Directions for this task: Print exactly the lines that run from the one containing "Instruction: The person" to the final line of the data, both included, and print none of the pictures.

[Opening Given material section]

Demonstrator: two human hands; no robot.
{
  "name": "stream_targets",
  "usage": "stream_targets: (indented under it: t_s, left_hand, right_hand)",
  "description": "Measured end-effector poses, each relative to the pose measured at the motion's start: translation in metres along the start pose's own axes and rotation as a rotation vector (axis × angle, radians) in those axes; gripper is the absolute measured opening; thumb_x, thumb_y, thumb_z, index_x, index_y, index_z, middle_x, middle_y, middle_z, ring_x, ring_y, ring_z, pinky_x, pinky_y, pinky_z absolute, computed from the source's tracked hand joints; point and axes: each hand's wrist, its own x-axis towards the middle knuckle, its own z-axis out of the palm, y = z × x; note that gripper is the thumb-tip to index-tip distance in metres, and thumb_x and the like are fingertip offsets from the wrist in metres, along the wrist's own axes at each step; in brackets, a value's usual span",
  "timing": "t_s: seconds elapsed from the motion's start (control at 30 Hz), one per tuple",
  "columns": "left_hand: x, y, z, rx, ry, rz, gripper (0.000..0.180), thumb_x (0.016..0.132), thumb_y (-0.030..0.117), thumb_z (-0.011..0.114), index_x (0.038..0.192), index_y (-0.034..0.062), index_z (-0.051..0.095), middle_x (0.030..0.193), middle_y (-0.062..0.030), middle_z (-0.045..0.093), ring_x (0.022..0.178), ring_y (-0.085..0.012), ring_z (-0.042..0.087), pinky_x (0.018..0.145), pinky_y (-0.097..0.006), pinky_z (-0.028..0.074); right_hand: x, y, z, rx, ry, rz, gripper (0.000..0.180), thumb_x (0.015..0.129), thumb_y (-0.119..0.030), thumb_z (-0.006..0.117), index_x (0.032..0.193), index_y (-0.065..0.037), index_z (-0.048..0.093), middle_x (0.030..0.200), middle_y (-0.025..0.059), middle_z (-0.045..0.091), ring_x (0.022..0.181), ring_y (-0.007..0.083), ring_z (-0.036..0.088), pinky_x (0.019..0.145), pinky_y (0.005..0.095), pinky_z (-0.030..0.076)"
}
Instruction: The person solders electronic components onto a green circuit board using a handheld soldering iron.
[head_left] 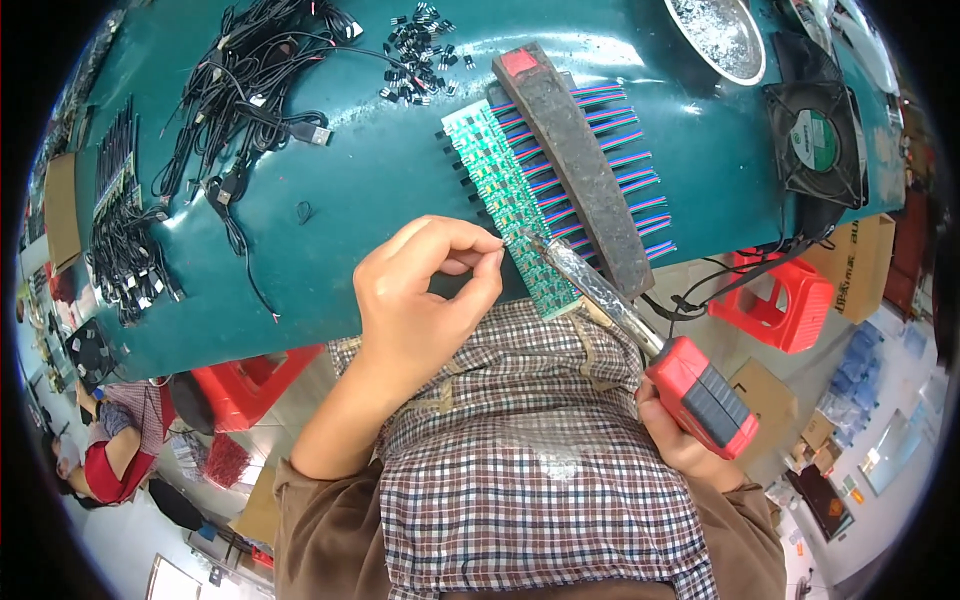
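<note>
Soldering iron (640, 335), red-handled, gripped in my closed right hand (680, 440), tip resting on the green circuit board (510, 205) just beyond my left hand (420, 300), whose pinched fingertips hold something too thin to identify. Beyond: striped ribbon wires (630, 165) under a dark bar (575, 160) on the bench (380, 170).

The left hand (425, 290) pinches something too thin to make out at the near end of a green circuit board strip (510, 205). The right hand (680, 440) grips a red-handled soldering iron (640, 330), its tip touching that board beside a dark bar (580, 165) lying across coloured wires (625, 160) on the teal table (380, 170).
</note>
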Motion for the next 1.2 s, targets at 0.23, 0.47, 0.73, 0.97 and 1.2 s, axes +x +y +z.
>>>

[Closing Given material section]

Written solution:
Instruction: The person solders electronic components onto a green circuit board using a handheld soldering iron.
[head_left] 
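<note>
Soldering iron (640, 335), red-handled, gripped in my closed right hand (680, 440), tip resting on the green circuit board (510, 205) just beyond my left hand (420, 300), whose pinched fingertips hold something too thin to identify. Beyond: striped ribbon wires (630, 165) under a dark bar (575, 160) on the bench (380, 170).

The left hand (425, 290) pinches something too thin to make out at the near end of a green circuit board strip (510, 205). The right hand (680, 440) grips a red-handled soldering iron (640, 330), its tip touching that board beside a dark bar (580, 165) lying across coloured wires (625, 160) on the teal table (380, 170).
</note>
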Motion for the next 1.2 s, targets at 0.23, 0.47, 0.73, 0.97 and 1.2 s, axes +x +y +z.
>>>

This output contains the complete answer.